*** Provided information ***

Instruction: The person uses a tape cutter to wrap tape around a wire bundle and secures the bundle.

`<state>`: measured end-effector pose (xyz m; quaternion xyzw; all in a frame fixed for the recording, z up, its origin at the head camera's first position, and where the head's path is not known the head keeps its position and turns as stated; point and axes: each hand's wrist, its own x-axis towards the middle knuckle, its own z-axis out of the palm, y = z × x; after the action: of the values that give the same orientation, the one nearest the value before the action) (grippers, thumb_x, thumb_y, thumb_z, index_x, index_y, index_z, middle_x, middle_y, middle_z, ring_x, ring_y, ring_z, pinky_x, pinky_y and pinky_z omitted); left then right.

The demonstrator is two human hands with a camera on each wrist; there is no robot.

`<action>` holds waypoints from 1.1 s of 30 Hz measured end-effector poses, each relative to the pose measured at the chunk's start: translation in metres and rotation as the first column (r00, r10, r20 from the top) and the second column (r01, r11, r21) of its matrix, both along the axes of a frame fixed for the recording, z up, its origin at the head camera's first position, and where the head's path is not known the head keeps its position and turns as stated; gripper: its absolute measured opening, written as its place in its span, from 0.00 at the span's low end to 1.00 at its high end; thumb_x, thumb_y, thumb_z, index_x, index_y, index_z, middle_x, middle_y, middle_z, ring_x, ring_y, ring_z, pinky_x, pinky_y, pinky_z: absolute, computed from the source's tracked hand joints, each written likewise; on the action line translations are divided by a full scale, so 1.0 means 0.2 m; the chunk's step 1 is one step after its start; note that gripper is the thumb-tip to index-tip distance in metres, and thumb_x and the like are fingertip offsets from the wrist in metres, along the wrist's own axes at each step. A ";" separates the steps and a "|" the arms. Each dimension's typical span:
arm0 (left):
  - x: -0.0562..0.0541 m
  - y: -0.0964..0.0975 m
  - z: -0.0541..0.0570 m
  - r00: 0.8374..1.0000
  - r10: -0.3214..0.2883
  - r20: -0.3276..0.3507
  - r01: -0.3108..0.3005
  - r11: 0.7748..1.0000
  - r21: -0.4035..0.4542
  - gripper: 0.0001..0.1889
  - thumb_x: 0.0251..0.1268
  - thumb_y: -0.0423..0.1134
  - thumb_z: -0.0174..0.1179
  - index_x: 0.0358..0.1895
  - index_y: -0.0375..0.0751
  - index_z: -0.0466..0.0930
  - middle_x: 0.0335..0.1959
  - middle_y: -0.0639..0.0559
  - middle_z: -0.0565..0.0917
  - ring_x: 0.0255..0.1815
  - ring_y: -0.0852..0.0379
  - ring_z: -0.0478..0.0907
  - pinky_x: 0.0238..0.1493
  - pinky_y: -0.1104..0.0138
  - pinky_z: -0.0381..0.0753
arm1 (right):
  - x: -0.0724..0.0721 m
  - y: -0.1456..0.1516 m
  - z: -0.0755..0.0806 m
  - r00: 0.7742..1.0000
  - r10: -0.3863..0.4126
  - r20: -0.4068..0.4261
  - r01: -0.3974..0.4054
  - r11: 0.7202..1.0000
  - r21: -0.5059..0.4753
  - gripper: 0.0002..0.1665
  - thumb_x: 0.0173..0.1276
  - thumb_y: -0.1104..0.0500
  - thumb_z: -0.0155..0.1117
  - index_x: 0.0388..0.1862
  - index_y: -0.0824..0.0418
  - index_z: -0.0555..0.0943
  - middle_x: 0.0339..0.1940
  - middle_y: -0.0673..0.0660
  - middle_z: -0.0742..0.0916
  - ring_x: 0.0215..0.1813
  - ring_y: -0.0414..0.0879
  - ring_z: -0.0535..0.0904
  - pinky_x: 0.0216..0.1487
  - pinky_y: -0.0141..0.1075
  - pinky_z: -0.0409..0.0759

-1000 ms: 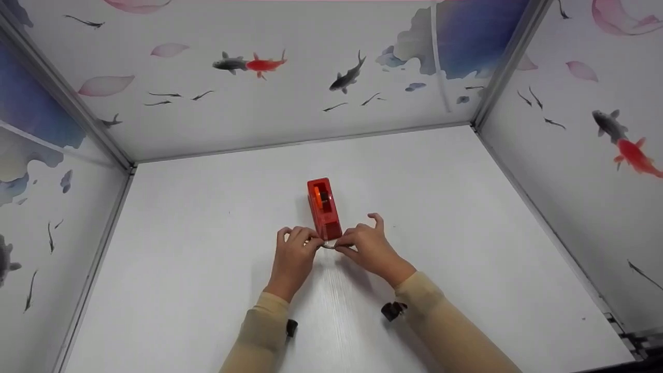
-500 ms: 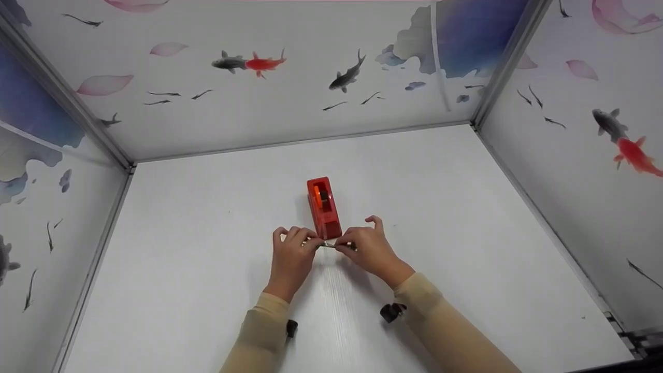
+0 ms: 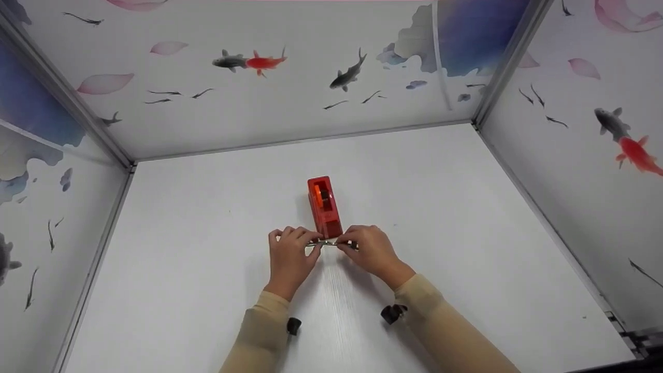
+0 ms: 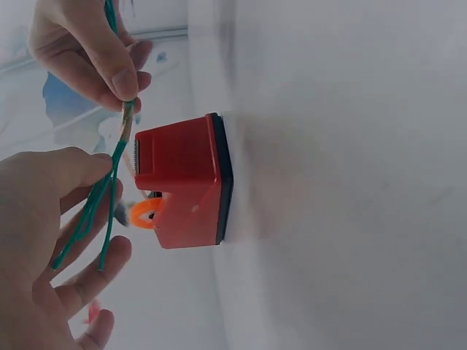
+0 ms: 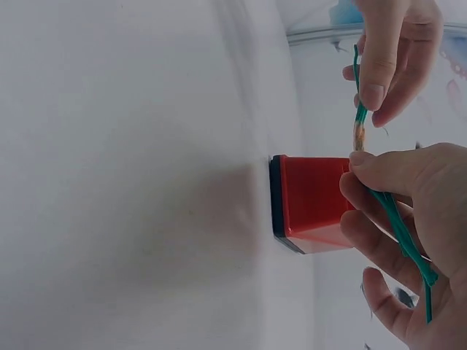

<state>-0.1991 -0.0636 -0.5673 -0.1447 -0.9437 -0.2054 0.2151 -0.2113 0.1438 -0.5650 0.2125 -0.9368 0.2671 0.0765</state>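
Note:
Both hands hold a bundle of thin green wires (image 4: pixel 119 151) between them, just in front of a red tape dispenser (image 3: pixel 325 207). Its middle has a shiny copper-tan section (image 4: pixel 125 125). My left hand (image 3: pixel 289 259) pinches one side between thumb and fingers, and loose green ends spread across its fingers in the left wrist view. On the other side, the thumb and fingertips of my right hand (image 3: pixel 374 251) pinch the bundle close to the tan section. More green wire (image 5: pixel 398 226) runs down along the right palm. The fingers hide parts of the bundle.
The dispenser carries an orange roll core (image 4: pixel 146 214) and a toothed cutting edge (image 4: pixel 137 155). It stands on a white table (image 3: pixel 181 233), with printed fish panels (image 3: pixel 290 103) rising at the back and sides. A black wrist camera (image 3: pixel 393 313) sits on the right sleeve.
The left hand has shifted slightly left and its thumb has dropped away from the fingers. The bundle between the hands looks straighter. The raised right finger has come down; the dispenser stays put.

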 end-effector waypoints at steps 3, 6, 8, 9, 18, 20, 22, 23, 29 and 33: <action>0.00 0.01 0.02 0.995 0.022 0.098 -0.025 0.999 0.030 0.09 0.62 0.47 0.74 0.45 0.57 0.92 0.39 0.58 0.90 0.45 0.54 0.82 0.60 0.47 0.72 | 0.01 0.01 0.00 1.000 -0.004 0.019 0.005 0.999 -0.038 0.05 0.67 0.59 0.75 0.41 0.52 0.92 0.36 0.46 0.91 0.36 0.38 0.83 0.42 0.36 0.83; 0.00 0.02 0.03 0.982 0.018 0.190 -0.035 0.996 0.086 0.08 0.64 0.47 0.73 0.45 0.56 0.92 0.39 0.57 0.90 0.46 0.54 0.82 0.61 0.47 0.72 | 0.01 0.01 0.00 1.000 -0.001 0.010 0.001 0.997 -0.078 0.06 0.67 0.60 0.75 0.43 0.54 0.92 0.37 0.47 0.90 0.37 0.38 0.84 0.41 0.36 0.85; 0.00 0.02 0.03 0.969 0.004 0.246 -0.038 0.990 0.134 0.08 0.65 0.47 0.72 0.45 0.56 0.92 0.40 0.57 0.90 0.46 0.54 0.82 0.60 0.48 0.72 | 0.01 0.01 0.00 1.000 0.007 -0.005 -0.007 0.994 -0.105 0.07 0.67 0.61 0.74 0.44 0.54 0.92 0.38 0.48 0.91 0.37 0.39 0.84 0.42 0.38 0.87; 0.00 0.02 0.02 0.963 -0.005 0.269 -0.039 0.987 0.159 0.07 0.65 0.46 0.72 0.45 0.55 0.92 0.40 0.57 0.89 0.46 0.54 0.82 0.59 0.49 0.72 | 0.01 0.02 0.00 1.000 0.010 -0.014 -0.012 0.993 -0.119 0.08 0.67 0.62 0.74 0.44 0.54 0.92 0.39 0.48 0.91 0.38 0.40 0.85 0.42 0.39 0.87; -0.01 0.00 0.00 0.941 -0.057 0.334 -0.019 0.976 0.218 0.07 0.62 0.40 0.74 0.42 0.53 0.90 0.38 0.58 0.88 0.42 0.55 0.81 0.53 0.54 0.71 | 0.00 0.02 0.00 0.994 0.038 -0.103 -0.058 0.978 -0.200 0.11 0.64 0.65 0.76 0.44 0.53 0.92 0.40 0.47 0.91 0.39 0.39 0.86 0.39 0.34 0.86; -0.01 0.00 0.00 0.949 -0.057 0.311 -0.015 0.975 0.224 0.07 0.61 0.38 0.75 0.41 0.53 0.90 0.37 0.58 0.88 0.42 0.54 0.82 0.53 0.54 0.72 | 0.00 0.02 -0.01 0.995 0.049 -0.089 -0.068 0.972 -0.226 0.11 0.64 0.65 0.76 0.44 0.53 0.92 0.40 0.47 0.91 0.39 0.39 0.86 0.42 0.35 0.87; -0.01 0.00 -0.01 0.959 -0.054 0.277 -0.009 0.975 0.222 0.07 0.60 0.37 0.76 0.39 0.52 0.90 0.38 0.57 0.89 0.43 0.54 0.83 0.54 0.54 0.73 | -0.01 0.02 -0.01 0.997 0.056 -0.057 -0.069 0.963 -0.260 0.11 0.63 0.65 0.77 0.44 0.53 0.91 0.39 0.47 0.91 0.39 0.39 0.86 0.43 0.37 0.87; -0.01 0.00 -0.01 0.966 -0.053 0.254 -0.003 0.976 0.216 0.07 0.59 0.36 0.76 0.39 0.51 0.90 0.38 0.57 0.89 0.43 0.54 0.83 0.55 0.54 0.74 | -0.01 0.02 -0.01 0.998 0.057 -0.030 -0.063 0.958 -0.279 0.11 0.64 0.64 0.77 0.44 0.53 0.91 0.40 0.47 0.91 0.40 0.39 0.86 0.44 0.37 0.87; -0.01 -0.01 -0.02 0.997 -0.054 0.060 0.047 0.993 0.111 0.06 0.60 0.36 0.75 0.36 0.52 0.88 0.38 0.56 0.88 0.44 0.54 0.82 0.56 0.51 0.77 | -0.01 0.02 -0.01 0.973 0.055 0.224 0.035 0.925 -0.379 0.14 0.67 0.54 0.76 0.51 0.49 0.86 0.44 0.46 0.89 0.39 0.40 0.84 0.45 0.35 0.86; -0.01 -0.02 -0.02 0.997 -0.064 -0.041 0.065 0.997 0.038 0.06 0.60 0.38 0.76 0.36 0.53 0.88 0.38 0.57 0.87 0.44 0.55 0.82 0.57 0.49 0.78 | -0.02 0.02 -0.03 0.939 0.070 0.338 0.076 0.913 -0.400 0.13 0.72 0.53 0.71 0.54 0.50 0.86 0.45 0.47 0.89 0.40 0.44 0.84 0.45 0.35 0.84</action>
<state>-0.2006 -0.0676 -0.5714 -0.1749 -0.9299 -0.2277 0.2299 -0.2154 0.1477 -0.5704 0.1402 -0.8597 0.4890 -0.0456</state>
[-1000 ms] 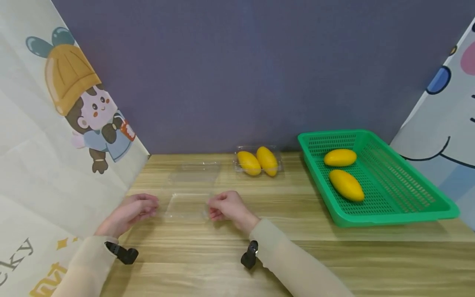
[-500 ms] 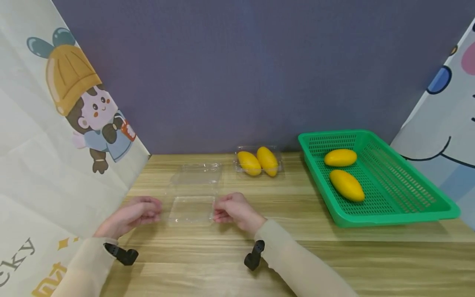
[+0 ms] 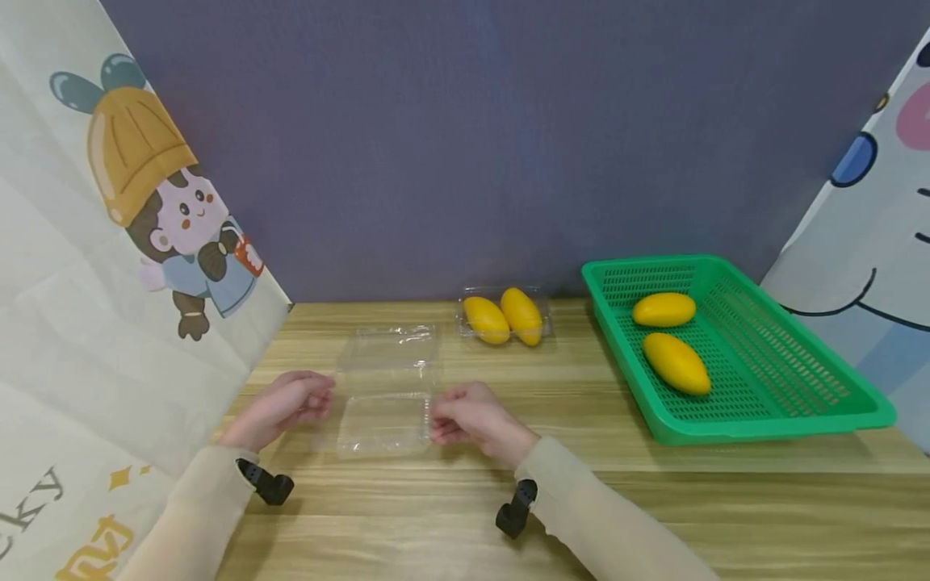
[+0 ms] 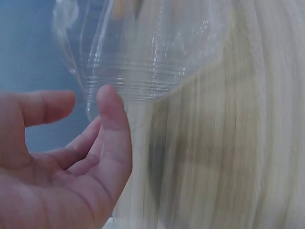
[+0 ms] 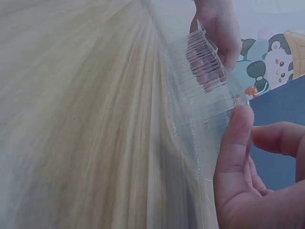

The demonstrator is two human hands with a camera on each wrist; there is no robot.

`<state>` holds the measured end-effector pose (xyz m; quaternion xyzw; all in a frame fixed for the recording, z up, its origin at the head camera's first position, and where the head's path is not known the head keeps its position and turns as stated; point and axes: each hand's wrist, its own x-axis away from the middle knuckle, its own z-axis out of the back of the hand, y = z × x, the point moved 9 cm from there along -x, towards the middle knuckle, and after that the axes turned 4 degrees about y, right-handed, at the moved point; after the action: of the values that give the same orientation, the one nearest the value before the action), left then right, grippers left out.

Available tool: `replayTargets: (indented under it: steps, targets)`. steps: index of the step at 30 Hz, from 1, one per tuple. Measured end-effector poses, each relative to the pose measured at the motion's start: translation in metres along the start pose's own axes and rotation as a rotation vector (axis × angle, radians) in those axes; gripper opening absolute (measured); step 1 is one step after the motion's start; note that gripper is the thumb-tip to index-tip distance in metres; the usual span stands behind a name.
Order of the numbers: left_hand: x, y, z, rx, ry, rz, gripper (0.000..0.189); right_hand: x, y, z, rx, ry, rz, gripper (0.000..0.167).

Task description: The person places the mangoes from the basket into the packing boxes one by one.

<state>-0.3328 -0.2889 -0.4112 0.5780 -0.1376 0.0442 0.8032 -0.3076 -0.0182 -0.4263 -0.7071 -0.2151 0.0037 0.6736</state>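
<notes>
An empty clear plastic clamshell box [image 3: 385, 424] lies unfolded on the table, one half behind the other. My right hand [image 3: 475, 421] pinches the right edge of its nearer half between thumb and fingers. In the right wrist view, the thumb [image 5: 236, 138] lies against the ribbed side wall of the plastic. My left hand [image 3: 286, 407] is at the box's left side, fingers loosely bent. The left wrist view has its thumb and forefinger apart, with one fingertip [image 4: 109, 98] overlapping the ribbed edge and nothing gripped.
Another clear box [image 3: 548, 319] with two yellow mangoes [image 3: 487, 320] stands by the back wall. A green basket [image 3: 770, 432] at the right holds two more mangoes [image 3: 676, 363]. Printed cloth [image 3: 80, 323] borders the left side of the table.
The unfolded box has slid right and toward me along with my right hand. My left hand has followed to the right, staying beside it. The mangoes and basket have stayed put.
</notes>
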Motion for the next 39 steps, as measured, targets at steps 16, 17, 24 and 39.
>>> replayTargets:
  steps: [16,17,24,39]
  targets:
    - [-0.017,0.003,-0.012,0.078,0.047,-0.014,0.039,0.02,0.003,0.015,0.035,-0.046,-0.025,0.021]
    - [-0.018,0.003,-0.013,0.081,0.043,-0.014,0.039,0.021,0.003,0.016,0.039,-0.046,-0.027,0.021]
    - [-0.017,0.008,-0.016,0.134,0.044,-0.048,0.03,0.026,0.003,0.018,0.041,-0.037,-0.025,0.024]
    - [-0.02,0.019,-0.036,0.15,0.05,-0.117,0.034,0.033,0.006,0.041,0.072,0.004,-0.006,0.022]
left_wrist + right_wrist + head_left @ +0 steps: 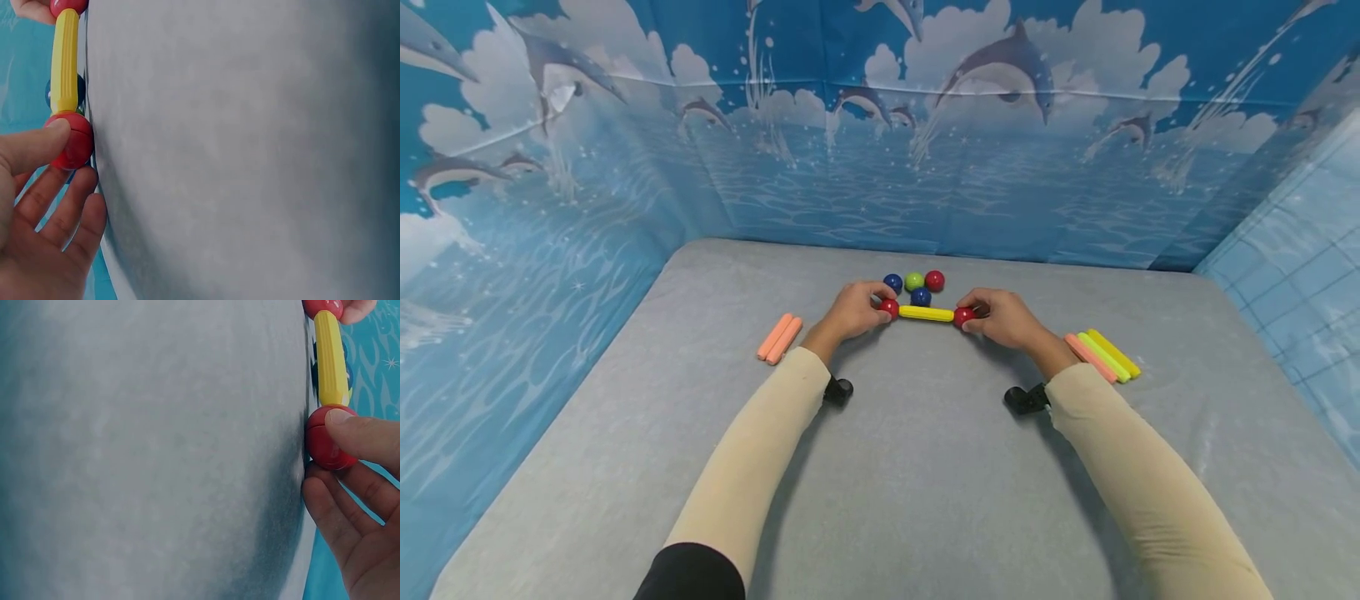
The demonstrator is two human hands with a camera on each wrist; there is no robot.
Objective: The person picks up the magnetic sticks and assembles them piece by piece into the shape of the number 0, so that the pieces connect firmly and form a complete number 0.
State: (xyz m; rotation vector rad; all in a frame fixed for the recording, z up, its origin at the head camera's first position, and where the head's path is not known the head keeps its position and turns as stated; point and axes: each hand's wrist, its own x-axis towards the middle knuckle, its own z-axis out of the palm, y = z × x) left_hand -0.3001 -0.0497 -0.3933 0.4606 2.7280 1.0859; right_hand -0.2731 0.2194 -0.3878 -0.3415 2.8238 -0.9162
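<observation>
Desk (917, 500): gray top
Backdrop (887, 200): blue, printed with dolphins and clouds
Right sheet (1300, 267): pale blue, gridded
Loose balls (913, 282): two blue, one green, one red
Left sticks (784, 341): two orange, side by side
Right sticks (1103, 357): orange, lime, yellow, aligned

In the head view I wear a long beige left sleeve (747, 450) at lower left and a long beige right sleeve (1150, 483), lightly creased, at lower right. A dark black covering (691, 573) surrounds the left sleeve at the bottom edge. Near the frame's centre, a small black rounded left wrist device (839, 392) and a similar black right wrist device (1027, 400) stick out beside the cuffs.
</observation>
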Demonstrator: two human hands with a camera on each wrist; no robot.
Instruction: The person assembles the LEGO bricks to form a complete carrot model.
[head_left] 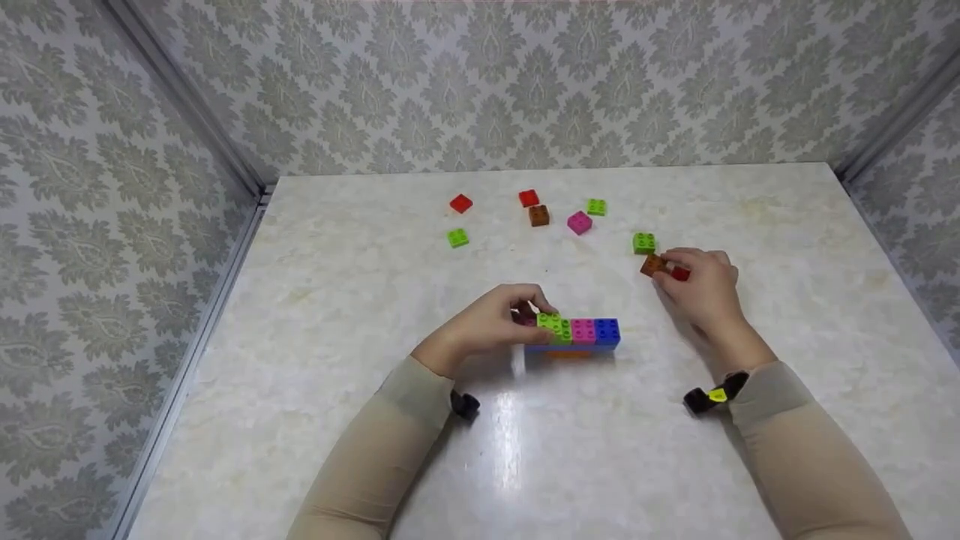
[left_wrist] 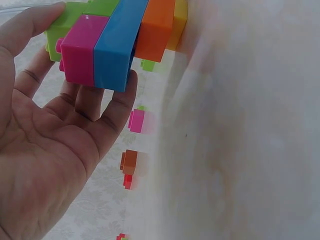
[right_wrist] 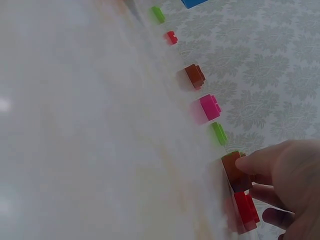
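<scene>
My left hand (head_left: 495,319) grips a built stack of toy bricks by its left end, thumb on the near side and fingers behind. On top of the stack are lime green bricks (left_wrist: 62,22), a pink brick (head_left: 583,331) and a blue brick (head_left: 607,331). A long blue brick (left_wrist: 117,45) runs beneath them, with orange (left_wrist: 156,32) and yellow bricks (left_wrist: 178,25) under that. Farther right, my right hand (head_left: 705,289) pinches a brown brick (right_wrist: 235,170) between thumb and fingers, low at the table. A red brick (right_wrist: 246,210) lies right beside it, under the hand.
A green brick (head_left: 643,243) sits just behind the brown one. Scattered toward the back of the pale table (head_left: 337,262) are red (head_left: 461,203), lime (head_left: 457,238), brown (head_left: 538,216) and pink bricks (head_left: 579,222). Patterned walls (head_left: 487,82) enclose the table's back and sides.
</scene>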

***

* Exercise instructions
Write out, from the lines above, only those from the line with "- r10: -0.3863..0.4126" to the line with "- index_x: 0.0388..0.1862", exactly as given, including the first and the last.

* Written solution
  - r10: -0.3863..0.4126
  - r20: -0.4068..0.4261
  - r01: -0.3974..0.4054
  - r11: 0.7202..1.0000
  - r21: -0.5059..0.4753
  - gripper: 0.0002..0.1665
  - thumb_x: 0.0173..0.1276
  - thumb_y: -0.1104..0.0500
  - thumb_z: -0.0155..0.1117
  - index_x: 0.0388..0.1862

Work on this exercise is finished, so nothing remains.